Ontario businesses scramble to ready for arrival of HST

With less than six months to go, business across Ontario are scrambling to get their accounting and billing systems ready to deal with the implementation of the harmonized sales tax.

Love it or hate it, Craig Robertson of consulting firm Deloitte and Touche told a seminar at the Toronto Construction Association, it’s a done deal.

For construction companies and their clients there isn’t a massive change that they will have to deal with, he said, since the GST is already programmed in and in most cases the eight per cent provincial retail sales tax is also payable.

On billing for services where until now only GST was payable, the total tax will be the 13 per cent of the HST.

“And that’s not a bad thing,” he said, “because the owner of the project will now get an input tax credit (ITC) of 13 per cent instead of the five per cent they had been getting.”

The convergence of the two taxes and the ability to claim a 13 per cent ITC will reduce the tax burden overall and will mean a slight adjustment in cash flow, he said.

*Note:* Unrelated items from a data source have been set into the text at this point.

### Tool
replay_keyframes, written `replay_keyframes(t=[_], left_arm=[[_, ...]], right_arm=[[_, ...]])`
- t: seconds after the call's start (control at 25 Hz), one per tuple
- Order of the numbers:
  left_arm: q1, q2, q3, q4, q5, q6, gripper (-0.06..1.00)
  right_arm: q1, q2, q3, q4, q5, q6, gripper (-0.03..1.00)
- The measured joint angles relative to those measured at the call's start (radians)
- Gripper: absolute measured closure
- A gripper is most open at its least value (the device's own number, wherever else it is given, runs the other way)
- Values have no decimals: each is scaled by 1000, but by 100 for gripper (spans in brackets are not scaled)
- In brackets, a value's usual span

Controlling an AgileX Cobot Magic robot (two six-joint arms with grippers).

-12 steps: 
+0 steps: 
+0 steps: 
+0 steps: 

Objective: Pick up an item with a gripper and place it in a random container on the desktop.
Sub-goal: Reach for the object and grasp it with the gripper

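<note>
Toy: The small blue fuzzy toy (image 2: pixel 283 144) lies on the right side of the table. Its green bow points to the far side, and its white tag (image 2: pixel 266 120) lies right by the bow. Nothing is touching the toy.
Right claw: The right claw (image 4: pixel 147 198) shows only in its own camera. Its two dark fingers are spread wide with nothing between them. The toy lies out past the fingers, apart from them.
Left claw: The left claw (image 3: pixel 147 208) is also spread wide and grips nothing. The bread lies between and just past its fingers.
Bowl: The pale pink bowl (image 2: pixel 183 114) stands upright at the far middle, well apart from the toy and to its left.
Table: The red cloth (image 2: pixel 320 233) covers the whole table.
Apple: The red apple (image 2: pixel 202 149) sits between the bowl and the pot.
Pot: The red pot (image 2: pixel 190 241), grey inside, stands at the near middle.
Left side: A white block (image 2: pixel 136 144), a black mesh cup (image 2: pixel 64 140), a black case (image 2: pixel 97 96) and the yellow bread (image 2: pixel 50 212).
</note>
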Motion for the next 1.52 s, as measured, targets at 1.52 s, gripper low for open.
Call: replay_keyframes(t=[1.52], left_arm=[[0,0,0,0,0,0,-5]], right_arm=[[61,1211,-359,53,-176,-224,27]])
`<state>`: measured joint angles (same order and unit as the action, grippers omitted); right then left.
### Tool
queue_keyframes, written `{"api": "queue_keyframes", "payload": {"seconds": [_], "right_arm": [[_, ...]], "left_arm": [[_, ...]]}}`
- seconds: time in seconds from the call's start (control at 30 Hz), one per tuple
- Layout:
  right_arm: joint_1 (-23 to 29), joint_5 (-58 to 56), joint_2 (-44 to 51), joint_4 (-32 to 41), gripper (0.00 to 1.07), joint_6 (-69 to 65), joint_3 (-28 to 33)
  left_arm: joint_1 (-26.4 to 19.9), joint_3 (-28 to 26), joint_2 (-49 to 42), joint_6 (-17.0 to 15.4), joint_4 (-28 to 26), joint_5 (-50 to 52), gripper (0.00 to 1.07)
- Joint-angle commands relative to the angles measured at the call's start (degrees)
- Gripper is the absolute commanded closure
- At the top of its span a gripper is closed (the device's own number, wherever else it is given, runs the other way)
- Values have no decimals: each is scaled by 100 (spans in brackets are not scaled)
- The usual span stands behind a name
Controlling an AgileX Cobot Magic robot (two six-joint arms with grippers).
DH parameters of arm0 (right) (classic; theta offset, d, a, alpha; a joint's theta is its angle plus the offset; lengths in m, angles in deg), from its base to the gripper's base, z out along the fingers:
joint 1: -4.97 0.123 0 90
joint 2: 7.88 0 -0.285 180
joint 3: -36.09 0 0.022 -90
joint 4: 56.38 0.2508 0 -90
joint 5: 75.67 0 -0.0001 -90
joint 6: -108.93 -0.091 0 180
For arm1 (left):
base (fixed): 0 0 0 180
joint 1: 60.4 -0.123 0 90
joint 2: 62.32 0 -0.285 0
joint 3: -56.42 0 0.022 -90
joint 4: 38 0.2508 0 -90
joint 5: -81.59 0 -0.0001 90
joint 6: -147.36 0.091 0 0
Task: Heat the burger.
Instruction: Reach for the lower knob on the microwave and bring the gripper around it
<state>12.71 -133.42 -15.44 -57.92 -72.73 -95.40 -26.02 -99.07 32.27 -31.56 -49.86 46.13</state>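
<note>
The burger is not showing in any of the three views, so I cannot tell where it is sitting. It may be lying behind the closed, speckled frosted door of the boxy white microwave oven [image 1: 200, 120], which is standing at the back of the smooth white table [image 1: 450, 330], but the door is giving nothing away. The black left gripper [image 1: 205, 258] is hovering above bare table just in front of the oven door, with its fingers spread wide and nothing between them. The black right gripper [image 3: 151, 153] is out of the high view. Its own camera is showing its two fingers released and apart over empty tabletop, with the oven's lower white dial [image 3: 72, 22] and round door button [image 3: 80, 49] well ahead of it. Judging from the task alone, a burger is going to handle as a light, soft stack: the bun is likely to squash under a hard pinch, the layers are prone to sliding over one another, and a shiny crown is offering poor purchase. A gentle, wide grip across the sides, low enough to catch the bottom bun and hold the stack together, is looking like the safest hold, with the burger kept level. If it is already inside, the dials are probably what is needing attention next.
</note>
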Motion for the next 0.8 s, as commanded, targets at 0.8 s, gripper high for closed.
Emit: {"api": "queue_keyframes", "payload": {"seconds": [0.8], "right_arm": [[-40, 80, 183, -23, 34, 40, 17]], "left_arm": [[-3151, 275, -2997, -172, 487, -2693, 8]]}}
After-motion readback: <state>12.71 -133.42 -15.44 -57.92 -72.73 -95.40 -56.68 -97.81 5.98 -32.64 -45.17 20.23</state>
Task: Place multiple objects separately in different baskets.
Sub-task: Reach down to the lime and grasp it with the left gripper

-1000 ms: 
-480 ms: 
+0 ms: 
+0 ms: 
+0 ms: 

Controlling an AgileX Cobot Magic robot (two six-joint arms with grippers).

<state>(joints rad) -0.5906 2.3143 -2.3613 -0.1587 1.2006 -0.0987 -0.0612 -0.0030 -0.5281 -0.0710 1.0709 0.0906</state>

“General Motors doesn’t care because they get an ITC but the Bank of Montreal doesn’t like it because financial institutions (including insurance companies) can’t claim an ITC under the rules,” he said.

Construction companies, however, can claim the ITC and it will make things easier in the long run for accounting and billing purposes.

Beverly Gilbert, a Calgary-based chartered accountant tax group leader with law firm Borden Ladner Gervais LLP says companies need to read the fine print in this new tax regime.

If a contract was signed before the deadline, the HST is payable after July 1.

While in most cases the client will simply be billed 13 per cent and pay it, in other cases the responsibility of taxes may be spelled out differently in the wording of the contract.

Complications are also created by new methods of putting together projects with digital technology.

Construction firms, like many large enterprises, pride themselves on the expertise of their people and the ability to bring virtual teams together as needs dictate.

This starts to create issues around tax liabilities when a multi-disciplinary team spread across the country works on a file and then looks to bill the client.

“If you are a firm that does business only in Alberta, for example, you don’t have to worry,” she said in a telephone interview. “But if you do business in Ontario things change, even if you just have an agent there.”

Mitigating whether the tax is payable, regardless of where the head office is, rests on the question of where the service was supplied. If, for example, the service to a client was supplied in Ontario, regardless of where the client is, the HST is payable.

Even if only part of the service was supplied in Ontario, there could be HST payable, she says, noting that even if as little as 10 per cent of the work was supplied from Ontario, then the HST is payable on the entire billing.

Other considerations are around where negotiations took place. If they took place in Ontario, the HST is payable.

This is going to create some headaches and adjustments and a rethinking of some business models, she says.